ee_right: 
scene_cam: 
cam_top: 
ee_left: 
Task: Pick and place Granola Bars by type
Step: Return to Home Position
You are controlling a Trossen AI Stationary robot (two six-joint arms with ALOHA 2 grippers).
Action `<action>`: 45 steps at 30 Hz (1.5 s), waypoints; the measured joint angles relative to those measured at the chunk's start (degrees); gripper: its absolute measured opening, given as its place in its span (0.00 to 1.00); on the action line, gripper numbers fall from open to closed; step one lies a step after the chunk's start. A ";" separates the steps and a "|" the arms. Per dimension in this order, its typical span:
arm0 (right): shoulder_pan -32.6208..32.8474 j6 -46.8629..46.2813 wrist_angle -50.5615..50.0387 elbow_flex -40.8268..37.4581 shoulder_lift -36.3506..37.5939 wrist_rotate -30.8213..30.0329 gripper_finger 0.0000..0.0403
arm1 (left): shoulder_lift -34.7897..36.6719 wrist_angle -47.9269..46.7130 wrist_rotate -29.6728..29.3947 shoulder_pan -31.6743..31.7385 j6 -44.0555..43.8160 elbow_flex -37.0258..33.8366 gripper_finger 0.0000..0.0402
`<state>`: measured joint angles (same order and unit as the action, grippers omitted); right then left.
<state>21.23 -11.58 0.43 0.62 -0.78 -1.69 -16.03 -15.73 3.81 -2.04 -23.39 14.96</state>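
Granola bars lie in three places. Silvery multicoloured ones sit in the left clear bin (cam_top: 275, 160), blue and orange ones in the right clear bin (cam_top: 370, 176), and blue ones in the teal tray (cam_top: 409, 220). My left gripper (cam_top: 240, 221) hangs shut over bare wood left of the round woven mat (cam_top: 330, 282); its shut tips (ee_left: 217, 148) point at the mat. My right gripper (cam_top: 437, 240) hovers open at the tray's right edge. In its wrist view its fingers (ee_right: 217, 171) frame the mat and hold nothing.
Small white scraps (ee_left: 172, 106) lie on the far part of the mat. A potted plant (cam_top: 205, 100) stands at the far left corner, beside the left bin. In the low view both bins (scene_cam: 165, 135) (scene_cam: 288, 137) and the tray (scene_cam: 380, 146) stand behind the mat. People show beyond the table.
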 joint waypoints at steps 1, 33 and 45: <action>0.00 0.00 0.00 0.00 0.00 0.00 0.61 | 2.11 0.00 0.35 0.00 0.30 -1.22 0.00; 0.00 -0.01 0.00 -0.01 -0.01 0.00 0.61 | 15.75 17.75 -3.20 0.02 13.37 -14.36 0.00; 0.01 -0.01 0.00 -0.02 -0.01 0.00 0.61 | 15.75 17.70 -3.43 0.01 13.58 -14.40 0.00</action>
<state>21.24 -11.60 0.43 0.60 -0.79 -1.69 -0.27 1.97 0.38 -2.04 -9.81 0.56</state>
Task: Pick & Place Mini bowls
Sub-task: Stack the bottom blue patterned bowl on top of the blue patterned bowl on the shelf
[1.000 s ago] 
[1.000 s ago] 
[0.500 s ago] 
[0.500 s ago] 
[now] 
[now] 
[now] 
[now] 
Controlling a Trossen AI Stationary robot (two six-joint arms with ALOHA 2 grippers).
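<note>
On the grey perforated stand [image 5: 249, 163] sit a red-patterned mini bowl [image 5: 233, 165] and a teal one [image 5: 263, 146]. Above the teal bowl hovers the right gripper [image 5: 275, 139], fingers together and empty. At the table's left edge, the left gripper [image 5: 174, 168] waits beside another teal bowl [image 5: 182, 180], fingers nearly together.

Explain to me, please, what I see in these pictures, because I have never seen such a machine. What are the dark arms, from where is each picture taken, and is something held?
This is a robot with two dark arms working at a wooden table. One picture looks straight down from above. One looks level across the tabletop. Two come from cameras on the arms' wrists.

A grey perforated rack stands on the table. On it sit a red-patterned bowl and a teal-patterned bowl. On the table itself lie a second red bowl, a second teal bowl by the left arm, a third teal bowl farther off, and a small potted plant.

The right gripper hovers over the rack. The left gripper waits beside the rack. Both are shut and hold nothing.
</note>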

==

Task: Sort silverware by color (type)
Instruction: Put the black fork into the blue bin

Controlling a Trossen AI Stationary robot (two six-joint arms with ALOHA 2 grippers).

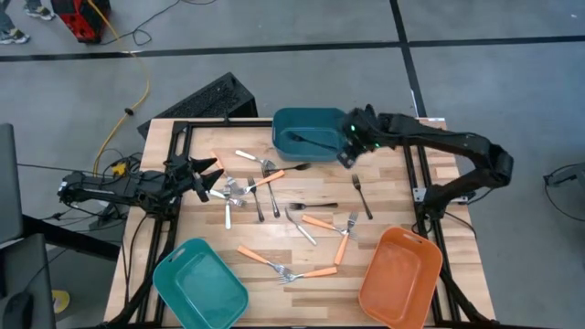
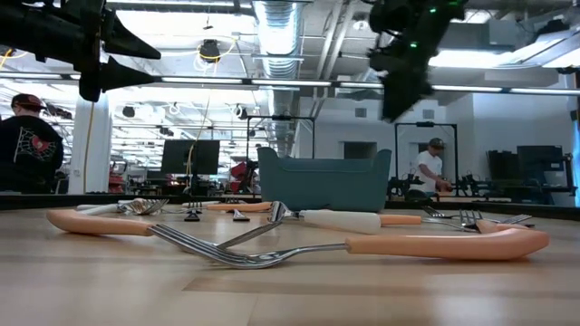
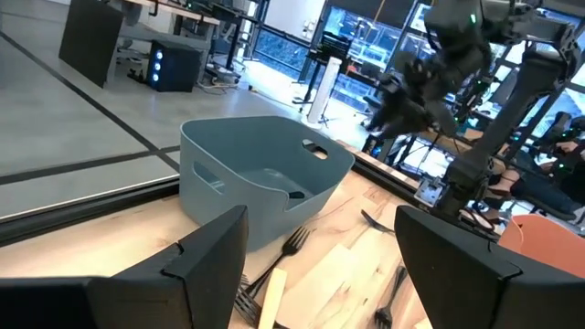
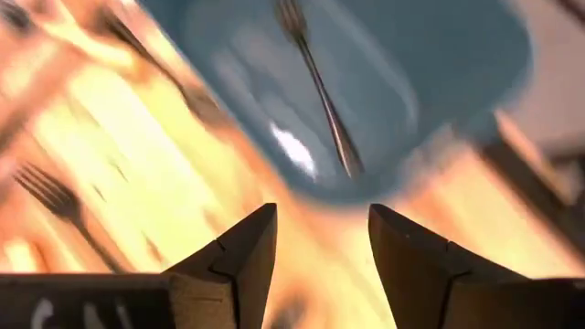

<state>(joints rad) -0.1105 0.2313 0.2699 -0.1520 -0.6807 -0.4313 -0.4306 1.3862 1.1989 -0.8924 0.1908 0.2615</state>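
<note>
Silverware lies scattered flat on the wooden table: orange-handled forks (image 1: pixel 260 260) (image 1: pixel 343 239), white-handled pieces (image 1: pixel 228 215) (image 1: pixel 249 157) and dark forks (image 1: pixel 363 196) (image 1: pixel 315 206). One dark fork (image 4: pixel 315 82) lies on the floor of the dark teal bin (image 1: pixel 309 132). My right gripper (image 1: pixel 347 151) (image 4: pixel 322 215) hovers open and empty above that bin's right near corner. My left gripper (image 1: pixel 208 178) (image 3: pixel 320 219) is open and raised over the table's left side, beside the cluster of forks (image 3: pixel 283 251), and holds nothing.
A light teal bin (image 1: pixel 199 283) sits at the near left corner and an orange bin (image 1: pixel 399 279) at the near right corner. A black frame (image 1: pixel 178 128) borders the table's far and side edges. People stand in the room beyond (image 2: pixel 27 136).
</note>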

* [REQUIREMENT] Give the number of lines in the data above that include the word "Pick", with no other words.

* [ANSWER BELOW] 2